BACKGROUND: Gout is a systemic metabolic disease with rising prevalence and complex etiology, yet its molecular mechanisms remain incompletely defined. Multi-omics Mendelian randomization (MR) enables causal prioritization of genes implicated in gout. Because the gut microbiota (GM) can modulate urate metabolism and inflammation, integrating microbiome analyses may help nominate potential therapeutic candidates. This study aimed to nominate candidate targets for gout by integrating multi-omics MR, clinical validation, GM analysis, and in-silico druggability assessment.
METHODS: We performed multi-omics MR (pQTL/eQTL/mQTL) to prioritize genes with putative causal effects on gout risk. Candidate gene expression patterns were examined in a public single-cell RNA sequencing dataset to determine their distribution across immune cell subtypes and functional context.

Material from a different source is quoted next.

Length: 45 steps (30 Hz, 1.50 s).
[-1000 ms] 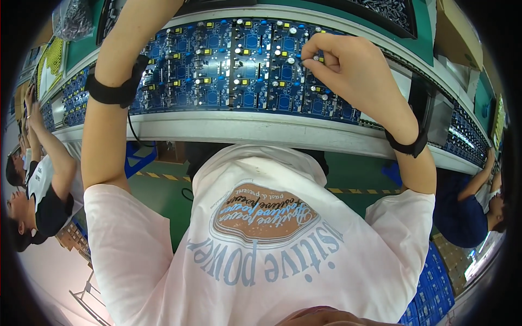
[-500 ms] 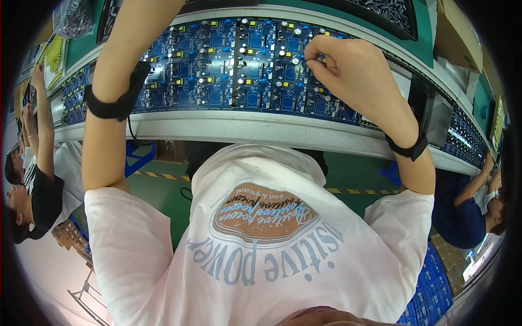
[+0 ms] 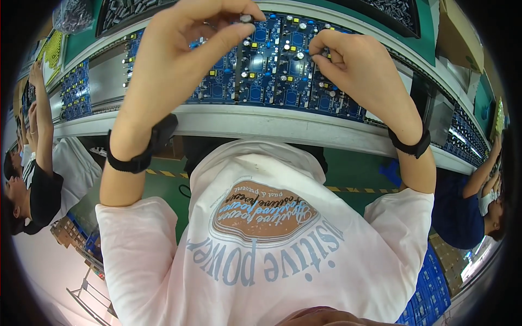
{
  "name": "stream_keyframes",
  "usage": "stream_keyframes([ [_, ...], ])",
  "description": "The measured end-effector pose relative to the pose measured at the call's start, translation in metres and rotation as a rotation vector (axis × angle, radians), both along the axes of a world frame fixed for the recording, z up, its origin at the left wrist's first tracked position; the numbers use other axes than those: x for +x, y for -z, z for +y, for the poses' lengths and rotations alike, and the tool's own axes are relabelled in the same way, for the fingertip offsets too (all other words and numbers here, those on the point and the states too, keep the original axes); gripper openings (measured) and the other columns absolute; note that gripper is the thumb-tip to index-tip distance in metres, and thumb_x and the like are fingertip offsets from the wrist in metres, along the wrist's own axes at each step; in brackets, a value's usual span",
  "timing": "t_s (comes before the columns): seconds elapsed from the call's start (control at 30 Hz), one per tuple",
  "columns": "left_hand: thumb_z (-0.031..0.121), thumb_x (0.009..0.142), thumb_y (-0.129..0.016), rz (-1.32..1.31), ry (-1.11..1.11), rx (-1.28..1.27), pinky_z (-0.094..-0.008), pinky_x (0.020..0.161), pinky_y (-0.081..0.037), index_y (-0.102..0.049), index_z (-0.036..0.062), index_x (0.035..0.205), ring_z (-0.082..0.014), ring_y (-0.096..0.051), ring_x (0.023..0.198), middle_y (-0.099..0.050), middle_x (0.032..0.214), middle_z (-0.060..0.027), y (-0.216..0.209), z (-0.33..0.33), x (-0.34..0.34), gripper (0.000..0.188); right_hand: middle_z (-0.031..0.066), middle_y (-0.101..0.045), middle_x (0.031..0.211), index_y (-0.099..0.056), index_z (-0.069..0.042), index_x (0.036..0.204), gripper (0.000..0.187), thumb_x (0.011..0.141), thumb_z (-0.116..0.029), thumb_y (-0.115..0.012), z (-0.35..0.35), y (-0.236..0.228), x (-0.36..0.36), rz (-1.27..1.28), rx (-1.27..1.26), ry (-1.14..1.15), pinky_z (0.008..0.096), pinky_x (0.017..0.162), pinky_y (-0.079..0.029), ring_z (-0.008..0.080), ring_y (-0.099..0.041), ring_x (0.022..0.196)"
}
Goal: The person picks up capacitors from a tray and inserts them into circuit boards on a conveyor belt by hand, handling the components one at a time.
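Observation:
My left hand [image 3: 182,60] is over the left part of the blue circuit boards [image 3: 258,89]. Between its thumb and forefinger it pinches a small dark cylindrical capacitor [image 3: 247,19] with a greyish end. My right hand [image 3: 356,62] is held low over the boards' right part, thumb and fingers curled together near a silvery round part. Whatever sits in its fingertips is hidden. Yellow blocks, blue discs and silvery cylinders stand on the boards. Each wrist wears a black band.
Beyond the boards lie a black tray [image 3: 133,10] of dark cylindrical parts and another tray [image 3: 389,13] of similar parts. A cardboard box [image 3: 462,35] stands far right. The pale metal rail [image 3: 261,120] runs along the near side. Other people work at both sides.
My left hand has come back from beyond the boards, now over them with a capacitor in its fingers. My right hand has barely shifted.

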<state>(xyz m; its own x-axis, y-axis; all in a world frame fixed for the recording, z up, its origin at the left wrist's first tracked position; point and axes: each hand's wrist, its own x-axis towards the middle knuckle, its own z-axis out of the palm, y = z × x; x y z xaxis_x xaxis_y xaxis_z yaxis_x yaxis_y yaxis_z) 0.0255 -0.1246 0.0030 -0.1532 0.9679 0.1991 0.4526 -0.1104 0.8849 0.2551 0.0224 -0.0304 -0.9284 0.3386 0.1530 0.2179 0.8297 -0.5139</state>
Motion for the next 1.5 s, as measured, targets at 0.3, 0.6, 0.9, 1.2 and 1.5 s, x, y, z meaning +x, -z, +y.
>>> stream_keyframes([
  [0.3,0.014,0.105,-0.06,-0.62,0.021,-0.336,-0.0214,0.068,-0.052,-0.064,-0.0002,0.13,-0.0071,-0.064,0.079,-0.07,0.093,-0.0026,0.01,-0.03,0.024,0.029,0.0046,-0.038,0.055,-0.069,-0.007,0.101,0.012,0.089,-0.008,-0.073,0.006,0.002,0.001,0.031,0.039,-0.037,0.0357,0.052,-0.032,0.0188,-0.038,0.05],
  [0.6,0.01,0.103,-0.063,-0.747,-0.053,-0.329,-0.0265,0.077,-0.059,-0.067,-0.0027,0.128,-0.0151,-0.07,0.086,-0.073,0.101,-0.0115,0.017,-0.036,0.04,0.028,0.0098,-0.067,0.069,-0.07,-0.011,0.099,0.011,0.089,-0.017,-0.073,0.013,-0.005,0.007,0.017,0.195,-0.065,0.0401,0.058,-0.05,0.0296,-0.068,0.065],
  [0.9,0.002,0.1,-0.062,-0.493,-0.079,-0.257,-0.0255,0.076,-0.057,-0.068,-0.0061,0.123,-0.012,-0.068,0.085,-0.072,0.098,-0.0078,0.02,-0.04,0.064,0.025,0.0102,-0.071,0.076,-0.071,-0.01,0.095,0.009,0.09,-0.016,-0.072,0.019,-0.002,0.013,0.062,0.216,-0.191,0.039,0.063,-0.052,0.0306,-0.068,0.069],
  [1.2,0.002,0.094,-0.069,0.234,-0.107,-0.077,-0.0291,0.067,-0.053,-0.072,0.0037,0.116,-0.0191,-0.066,0.074,-0.072,0.092,-0.011,0.028,-0.033,0.062,0.023,0.0079,-0.064,0.064,-0.074,-0.008,0.098,0.011,0.09,-0.015,-0.074,0.019,0.005,0.009,0.078,0.109,-0.065,0.0361,0.056,-0.046,0.0249,-0.062,0.056],
  [1.5,-0.002,0.095,-0.067,0.214,-0.228,-0.135,-0.0246,0.075,-0.051,-0.071,0.0022,0.119,-0.0112,-0.064,0.079,-0.073,0.099,-0.0063,0.03,-0.041,0.048,0.025,0.0002,-0.044,0.058,-0.075,-0.006,0.105,0.015,0.091,-0.011,-0.077,0.02,-0.009,0.01,-0.011,0.029,-0.075,0.0278,0.05,-0.03,0.0091,-0.038,0.052],
])
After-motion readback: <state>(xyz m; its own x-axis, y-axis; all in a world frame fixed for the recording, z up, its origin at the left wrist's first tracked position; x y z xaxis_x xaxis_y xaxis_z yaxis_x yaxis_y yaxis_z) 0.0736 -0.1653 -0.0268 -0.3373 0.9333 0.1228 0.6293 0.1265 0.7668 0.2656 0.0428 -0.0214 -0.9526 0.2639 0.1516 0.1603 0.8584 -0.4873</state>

Associations between identified candidate genes and GM composition were evaluated using the MiBioGen database. Potential therapeutic interactions were predicted through the Comparative Toxicogenomics Database (CTD). Expression of candidate genes was validated in peripheral blood samples from 51 gout patients and 50 healthy controls by quantitative real-time polymerase chain reaction (qRT-PCR). Finally, molecular docking and molecular dynamics (MD) simulations were conducted to explore binding poses and stability between prioritized proteins and predicted drugs.

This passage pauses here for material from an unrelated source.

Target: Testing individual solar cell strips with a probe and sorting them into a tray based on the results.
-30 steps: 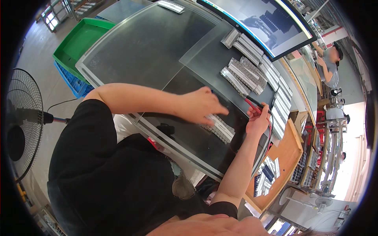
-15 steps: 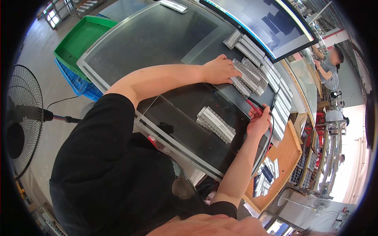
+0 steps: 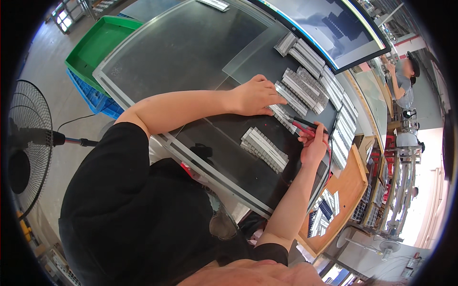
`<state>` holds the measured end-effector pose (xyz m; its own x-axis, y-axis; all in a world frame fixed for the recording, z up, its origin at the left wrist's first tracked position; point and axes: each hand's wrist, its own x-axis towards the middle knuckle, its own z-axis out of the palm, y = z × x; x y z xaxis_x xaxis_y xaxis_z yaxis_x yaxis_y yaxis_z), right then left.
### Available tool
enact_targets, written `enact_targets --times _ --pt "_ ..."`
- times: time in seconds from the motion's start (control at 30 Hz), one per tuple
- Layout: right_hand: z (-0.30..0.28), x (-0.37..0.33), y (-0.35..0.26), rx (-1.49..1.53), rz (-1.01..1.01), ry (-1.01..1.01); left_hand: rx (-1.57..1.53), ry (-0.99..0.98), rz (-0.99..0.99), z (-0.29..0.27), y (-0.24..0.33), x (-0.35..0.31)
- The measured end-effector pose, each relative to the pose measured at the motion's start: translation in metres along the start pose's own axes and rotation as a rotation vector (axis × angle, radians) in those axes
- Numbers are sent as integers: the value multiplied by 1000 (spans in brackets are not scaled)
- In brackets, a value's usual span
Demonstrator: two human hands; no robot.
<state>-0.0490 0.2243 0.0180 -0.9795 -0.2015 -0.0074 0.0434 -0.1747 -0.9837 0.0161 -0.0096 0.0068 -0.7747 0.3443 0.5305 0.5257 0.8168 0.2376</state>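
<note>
While left hand (image 3: 257,97), half curled, pinches grey strip (image 3: 282,117), right hand (image 3: 313,146) clasps red and black probes (image 3: 301,127).

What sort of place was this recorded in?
Most likely a factory workshop, perhaps an assembly or testing station: groups of pale, segmented strips lie on a dark-topped workbench, a monitor stands at its far edge, and a wooden tray holds more strips.

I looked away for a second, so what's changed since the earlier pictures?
The left hand went from the near stack to the far pile, then pulled a strip toward the body. The right hand kept the red and black probes; the near stack stayed put.
</note>
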Motion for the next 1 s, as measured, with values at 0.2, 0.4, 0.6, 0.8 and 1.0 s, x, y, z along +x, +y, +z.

RESULTS: MR analysis identified four gout-associated genes (BAIAP2, CD248, GCHFR, and ABHD14B). Among them, BAIAP2, CD248, and GCHFR showed significant causal relationships with specific gut microbial taxa in MiBioGen, whereas ABHD14B showed no GM associations. CTD-based drug prediction further highlighted three compounds-benzbromarone, calcitriol, and cyclosporine-potentially targeting these genes. In an independent cohort (51 gout vs. 50 controls), qRT-PCR confirmed GCHFR dysregulation consistent with MR estimates, and molecular docking plus MD simulations supported stable binding of benzbromarone to GCHFR, providing mechanistic plausibility.
CONCLUSIONS: This integrative framework convergently prioritizes GCHFR as a candidate for therapeutic investigation in gout and identifies CD248, BAIAP2, and ABHD14B as additional gout-related candidates. These results generate testable hypotheses for GCHFR-focused mechanistic and therapeutic studies, as well as further functional studies of the other genes.